Quite a lot of scanned convicted criminals' brains have borne this theory out, although I don't recall what control scans were done. BBC4's "The Mystery of Murder: A Horizon Guide" covered this quite well.

Clearly a proportion of people have the 'potential' to develop into serial killers, a wide ranging term which might apply equally to violent sociopaths, violent psychotics and empathy-less psychopaths. However, there is no 'serial killer type' per se and it turns out that the characters and behaviours of such people, barring the defining one, vary as much as anyone eases.

However, one might see that social conditions such as described could conceivably tip the balance in more potential offenders, rather than 'the norm'. Notwithstanding our innate desire to fit a reason around randomness, you might formulate a careful hypothesis, but I suspect it would be testable.

I may buy the book, but I'd say, sight unseen, I'd like to see statistics for all crimes in which violence were a factor across the periods discussed, as if there is anything in the theory, then one-off impulse violence would be similarly profiled around returning PSTD stricken fathers and/or children raised just by their mother. That would be (for my money) more compelling, but not as attention grabbing if you are selling a book.
My, that was long :)

If there is a connection, maybe it is due to the emotional withdrawal of the parents? Certainly by modern standards the stoic and suppressive way that most people (who would be the parents of the generation we are talking about) dealt with their war experience would be seen as abnormal.

But I think they were doing the right thing. Certainly my parents (and grandparents), insofar as they would discuss it at all, largely turned it in to a joke.
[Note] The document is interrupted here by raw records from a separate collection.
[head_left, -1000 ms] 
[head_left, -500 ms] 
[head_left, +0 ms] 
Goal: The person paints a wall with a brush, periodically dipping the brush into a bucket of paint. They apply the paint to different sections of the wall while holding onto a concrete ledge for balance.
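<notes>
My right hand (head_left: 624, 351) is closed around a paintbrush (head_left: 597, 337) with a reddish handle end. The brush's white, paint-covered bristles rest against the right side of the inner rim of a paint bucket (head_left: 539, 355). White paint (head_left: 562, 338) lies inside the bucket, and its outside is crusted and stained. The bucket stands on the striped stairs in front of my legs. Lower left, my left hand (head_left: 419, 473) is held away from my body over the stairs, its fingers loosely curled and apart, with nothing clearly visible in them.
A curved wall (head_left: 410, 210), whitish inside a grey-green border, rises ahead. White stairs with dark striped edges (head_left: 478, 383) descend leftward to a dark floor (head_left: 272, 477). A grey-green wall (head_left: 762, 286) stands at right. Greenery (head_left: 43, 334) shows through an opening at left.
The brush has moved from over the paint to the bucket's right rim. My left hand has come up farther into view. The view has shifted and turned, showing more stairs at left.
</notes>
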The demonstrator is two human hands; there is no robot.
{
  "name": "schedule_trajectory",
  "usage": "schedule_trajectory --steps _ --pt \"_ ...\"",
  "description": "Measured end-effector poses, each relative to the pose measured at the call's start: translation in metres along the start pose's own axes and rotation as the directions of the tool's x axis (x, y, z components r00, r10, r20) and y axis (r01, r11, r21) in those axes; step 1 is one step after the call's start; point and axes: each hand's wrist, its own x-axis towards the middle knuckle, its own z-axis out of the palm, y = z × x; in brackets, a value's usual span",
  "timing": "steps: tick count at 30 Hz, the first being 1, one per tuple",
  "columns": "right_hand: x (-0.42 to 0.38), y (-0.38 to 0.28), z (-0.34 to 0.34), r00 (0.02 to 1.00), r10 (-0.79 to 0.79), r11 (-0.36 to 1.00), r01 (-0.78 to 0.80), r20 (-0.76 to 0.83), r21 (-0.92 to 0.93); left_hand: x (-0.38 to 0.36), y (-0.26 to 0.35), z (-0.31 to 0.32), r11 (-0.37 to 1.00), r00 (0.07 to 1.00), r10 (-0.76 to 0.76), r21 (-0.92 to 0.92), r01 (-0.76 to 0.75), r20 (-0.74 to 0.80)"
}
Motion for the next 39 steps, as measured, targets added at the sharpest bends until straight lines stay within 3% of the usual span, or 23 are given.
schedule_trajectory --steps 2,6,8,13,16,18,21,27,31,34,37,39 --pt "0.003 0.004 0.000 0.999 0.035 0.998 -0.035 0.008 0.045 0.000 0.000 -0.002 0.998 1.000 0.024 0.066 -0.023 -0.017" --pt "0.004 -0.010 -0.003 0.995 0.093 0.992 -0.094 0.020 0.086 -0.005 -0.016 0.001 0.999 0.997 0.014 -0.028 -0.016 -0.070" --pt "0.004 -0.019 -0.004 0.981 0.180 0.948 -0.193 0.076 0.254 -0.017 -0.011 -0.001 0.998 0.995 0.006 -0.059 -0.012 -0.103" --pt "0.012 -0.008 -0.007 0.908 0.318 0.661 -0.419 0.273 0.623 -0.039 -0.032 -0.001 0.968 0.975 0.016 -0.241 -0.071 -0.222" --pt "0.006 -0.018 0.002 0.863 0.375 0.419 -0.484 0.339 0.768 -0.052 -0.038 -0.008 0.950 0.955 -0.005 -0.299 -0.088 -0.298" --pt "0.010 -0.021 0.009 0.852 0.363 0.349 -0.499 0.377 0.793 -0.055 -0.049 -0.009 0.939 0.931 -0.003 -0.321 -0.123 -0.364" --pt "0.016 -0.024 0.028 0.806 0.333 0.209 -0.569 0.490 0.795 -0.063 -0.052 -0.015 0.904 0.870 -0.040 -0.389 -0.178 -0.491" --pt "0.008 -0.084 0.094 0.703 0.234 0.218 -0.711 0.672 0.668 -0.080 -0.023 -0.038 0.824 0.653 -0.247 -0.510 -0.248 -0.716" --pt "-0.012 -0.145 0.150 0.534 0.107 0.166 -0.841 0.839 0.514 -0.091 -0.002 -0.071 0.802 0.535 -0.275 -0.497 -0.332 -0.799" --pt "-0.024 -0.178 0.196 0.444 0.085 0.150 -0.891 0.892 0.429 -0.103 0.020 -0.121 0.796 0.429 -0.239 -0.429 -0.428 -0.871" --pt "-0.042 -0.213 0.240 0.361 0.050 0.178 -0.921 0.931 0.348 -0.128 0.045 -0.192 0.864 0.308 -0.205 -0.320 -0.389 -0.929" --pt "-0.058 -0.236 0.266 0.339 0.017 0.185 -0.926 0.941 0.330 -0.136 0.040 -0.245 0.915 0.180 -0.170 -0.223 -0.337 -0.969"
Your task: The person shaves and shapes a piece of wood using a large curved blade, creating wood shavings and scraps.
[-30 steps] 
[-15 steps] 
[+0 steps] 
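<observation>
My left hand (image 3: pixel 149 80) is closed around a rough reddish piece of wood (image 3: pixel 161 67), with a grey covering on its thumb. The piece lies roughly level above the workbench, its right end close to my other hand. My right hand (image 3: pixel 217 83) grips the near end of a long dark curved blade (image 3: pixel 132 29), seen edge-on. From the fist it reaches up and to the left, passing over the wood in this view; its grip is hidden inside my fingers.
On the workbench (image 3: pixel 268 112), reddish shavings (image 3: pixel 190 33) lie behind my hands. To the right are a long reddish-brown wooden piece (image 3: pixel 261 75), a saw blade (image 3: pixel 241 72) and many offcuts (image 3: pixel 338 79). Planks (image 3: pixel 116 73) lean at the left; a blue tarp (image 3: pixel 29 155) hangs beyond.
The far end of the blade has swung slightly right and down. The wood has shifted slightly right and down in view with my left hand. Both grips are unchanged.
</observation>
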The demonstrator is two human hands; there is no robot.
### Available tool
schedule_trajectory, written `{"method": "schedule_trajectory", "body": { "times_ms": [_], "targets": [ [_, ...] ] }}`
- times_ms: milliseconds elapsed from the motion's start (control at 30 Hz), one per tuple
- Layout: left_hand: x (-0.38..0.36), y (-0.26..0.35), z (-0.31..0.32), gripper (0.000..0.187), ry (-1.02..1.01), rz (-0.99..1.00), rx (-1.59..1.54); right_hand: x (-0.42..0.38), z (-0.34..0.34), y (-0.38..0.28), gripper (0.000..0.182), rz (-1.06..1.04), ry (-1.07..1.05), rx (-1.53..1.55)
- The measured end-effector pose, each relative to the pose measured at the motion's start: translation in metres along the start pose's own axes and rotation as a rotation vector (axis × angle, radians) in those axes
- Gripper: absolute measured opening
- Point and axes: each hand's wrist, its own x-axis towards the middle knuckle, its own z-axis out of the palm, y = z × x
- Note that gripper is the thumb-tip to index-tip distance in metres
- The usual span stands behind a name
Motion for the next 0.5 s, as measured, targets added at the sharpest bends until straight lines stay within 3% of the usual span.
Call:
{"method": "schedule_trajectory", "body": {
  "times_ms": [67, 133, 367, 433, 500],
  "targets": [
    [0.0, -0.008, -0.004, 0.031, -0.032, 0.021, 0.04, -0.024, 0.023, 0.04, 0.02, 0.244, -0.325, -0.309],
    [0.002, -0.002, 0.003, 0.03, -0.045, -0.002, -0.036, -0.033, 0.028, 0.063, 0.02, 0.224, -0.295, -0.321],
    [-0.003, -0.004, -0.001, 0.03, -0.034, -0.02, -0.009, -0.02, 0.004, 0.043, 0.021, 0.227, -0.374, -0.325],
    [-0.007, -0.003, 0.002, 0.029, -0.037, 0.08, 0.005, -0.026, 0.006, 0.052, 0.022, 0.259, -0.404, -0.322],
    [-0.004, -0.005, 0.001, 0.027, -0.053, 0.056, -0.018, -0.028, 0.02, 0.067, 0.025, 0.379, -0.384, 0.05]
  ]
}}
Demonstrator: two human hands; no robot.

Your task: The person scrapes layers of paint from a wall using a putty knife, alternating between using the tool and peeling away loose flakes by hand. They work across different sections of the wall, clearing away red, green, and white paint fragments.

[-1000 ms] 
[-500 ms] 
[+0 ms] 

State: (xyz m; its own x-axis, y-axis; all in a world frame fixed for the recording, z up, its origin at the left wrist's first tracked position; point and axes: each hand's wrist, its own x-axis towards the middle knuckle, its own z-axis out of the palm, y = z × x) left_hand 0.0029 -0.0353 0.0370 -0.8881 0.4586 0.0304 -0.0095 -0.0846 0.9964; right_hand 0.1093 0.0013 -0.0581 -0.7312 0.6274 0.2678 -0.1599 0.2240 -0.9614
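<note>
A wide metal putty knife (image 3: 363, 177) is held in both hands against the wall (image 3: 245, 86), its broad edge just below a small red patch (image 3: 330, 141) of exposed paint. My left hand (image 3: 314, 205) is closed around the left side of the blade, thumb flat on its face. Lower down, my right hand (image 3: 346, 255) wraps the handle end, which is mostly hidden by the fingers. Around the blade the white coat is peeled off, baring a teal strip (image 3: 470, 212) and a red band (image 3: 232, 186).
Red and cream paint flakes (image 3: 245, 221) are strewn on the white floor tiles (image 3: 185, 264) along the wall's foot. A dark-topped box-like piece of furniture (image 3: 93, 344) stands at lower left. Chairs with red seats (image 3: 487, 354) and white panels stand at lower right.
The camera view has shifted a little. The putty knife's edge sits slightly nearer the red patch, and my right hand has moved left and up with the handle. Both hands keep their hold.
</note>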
But you could also see the damage - my poor Uncle Doug, who had been on tank recovery in the desert campaign, was permanently damaged mentally and I guess some of that may have been passed onto his children, my cousins.
 
My, that was long :)
Yeah, that's what they all say. :):)

Like all psychology stuff, it's about normal distributions - if 0.1% of the population were (for example) potential serial killers and in the normal run of things, a tenth of them actually developed homicidal behaviour (0.01%), that would be termed 'normal'. If such conditions described above made two-tenths (0.02%) develop said tendencies, that would be a large effect...but still a small number of serial killers (good).

Imagine though, the confounding factors you would need to take into account. Socio-economic status. Religious beliefs. Policing methods and effectiveness. Economic conditions. The effect of media. And so on...Sounds like a PhD job to me.